Top of SUPPLIED DATA

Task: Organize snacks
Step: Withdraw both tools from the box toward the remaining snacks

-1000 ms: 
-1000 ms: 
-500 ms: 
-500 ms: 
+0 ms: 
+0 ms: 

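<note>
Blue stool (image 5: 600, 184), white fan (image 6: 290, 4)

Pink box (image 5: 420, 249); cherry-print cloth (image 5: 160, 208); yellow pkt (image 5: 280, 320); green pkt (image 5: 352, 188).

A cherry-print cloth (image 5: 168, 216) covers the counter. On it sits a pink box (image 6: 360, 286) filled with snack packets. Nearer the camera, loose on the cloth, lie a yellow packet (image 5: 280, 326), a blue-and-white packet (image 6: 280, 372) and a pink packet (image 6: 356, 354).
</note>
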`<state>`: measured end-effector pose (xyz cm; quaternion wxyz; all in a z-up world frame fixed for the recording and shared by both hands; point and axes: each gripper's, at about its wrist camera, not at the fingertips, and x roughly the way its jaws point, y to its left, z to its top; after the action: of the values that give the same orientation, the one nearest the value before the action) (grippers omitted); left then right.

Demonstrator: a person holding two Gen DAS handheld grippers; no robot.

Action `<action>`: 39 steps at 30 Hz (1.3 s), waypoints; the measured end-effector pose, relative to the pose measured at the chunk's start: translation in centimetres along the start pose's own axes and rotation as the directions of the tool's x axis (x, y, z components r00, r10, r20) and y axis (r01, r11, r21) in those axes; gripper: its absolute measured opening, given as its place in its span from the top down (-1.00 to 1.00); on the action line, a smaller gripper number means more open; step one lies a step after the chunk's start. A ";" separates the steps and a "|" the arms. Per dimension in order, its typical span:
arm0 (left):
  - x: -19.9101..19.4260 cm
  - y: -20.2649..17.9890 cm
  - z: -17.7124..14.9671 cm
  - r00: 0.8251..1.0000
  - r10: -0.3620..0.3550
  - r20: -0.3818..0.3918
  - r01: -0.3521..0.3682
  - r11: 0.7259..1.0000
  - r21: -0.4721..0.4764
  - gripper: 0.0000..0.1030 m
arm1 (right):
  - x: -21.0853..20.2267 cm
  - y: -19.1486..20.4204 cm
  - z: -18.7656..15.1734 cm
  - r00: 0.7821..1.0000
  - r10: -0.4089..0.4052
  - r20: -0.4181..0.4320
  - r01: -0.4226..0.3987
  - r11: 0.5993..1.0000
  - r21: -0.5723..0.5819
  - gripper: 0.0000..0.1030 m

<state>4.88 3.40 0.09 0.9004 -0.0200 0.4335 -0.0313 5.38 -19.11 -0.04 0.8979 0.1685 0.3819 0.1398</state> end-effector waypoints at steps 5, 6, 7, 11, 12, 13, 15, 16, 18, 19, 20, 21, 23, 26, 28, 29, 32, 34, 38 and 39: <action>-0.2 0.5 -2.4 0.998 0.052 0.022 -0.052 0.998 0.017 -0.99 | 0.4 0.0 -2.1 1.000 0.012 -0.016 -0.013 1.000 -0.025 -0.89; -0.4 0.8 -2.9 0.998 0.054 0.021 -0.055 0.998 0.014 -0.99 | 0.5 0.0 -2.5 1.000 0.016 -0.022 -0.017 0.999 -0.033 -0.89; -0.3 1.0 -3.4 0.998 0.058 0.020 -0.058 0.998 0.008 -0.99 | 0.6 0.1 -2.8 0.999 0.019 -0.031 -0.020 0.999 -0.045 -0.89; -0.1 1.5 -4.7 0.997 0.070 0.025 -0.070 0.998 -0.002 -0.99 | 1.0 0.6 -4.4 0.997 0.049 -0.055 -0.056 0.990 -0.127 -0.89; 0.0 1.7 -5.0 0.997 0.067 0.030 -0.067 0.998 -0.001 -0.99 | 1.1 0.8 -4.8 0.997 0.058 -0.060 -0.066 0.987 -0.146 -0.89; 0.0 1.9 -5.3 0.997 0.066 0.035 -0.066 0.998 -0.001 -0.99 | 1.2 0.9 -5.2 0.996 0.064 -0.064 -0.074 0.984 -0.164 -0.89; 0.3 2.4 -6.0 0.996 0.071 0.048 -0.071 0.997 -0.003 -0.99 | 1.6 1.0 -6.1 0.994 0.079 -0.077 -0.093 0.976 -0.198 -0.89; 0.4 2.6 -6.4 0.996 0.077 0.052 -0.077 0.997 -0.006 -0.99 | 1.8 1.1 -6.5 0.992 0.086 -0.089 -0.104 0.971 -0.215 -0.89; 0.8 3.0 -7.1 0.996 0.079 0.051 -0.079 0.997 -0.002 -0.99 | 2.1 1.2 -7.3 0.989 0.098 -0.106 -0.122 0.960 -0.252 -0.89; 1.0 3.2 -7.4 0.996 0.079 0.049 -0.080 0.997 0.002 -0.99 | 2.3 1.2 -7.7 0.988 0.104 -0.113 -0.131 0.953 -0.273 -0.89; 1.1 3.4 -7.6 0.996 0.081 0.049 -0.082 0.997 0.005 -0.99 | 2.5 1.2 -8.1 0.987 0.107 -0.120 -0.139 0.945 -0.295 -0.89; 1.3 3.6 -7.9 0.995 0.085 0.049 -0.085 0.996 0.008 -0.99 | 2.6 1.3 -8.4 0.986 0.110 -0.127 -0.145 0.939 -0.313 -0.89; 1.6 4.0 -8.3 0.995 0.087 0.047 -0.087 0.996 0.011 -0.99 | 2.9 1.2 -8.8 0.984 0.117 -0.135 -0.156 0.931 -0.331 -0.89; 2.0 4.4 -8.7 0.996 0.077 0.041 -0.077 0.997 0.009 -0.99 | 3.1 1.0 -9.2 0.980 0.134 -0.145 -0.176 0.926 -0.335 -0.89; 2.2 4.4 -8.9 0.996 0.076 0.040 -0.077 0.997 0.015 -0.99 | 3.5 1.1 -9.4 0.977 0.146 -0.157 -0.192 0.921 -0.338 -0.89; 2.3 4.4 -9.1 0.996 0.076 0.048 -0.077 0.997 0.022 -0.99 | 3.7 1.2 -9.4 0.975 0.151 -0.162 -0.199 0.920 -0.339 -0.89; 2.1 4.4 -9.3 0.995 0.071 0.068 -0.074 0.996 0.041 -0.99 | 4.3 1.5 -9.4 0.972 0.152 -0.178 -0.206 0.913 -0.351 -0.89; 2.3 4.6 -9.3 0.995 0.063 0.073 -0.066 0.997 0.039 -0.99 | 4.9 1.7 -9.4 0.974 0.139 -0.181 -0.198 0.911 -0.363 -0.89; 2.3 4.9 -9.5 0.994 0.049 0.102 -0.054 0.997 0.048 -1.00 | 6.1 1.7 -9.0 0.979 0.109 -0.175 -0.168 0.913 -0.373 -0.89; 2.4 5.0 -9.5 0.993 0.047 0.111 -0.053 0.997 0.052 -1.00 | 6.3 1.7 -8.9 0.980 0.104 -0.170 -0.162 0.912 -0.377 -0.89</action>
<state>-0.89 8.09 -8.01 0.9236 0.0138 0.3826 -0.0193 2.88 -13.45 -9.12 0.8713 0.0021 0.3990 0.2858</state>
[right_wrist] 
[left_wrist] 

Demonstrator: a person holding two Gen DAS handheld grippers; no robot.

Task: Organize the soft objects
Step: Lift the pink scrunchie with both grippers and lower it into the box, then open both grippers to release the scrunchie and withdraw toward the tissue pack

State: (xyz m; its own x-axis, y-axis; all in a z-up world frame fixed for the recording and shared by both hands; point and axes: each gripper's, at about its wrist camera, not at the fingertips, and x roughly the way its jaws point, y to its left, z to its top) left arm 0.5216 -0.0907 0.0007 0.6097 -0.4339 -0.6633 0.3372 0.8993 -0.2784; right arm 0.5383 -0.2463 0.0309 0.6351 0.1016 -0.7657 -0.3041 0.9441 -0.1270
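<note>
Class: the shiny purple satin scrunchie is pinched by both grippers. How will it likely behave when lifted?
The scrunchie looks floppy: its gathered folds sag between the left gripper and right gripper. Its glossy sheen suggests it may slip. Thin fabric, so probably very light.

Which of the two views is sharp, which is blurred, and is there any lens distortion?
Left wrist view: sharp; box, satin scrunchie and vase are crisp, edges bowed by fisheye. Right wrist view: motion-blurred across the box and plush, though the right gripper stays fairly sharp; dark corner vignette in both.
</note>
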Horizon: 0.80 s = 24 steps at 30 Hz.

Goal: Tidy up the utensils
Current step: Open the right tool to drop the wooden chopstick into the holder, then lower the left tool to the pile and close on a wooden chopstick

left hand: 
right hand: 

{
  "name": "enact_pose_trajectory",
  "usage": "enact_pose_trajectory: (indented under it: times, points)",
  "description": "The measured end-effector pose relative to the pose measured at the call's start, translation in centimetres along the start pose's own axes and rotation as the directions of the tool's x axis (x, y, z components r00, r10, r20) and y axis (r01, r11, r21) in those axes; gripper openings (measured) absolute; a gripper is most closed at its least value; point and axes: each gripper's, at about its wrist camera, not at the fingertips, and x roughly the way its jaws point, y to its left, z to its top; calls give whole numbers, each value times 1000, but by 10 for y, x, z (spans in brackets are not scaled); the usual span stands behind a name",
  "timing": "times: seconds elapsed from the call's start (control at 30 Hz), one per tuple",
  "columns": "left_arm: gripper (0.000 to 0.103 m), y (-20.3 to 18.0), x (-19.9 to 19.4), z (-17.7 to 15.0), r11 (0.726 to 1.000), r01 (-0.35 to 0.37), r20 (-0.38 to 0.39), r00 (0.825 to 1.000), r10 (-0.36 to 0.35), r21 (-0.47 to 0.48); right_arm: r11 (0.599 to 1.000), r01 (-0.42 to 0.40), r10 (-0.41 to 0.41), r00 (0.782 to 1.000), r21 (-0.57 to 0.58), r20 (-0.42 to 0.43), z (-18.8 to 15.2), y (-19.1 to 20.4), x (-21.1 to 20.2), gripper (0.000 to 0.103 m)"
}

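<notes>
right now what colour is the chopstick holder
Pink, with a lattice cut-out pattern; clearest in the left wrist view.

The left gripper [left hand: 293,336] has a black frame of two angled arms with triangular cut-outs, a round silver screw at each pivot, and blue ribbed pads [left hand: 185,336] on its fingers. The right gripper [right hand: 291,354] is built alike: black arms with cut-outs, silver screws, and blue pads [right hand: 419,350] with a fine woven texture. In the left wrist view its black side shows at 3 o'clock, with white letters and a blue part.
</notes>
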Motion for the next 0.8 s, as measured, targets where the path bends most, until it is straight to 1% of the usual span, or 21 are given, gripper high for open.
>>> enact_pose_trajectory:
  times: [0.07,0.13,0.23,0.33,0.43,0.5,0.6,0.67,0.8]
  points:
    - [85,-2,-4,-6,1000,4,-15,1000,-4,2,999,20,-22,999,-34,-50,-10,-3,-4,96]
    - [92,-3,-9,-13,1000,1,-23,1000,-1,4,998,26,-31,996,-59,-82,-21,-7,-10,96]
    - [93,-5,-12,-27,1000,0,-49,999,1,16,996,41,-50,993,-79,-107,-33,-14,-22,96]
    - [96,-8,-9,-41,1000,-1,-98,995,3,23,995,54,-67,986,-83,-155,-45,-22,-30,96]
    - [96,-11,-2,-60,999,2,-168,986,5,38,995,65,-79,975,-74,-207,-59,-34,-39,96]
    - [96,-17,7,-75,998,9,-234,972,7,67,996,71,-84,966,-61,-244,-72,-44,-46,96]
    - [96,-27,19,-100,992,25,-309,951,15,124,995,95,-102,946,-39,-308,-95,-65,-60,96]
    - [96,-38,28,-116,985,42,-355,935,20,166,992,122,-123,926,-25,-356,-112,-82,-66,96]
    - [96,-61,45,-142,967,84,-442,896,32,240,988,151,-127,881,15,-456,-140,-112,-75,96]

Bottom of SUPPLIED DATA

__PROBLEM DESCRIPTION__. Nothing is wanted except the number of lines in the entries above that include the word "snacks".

__RESULT FOR THIS EXERCISE__. 2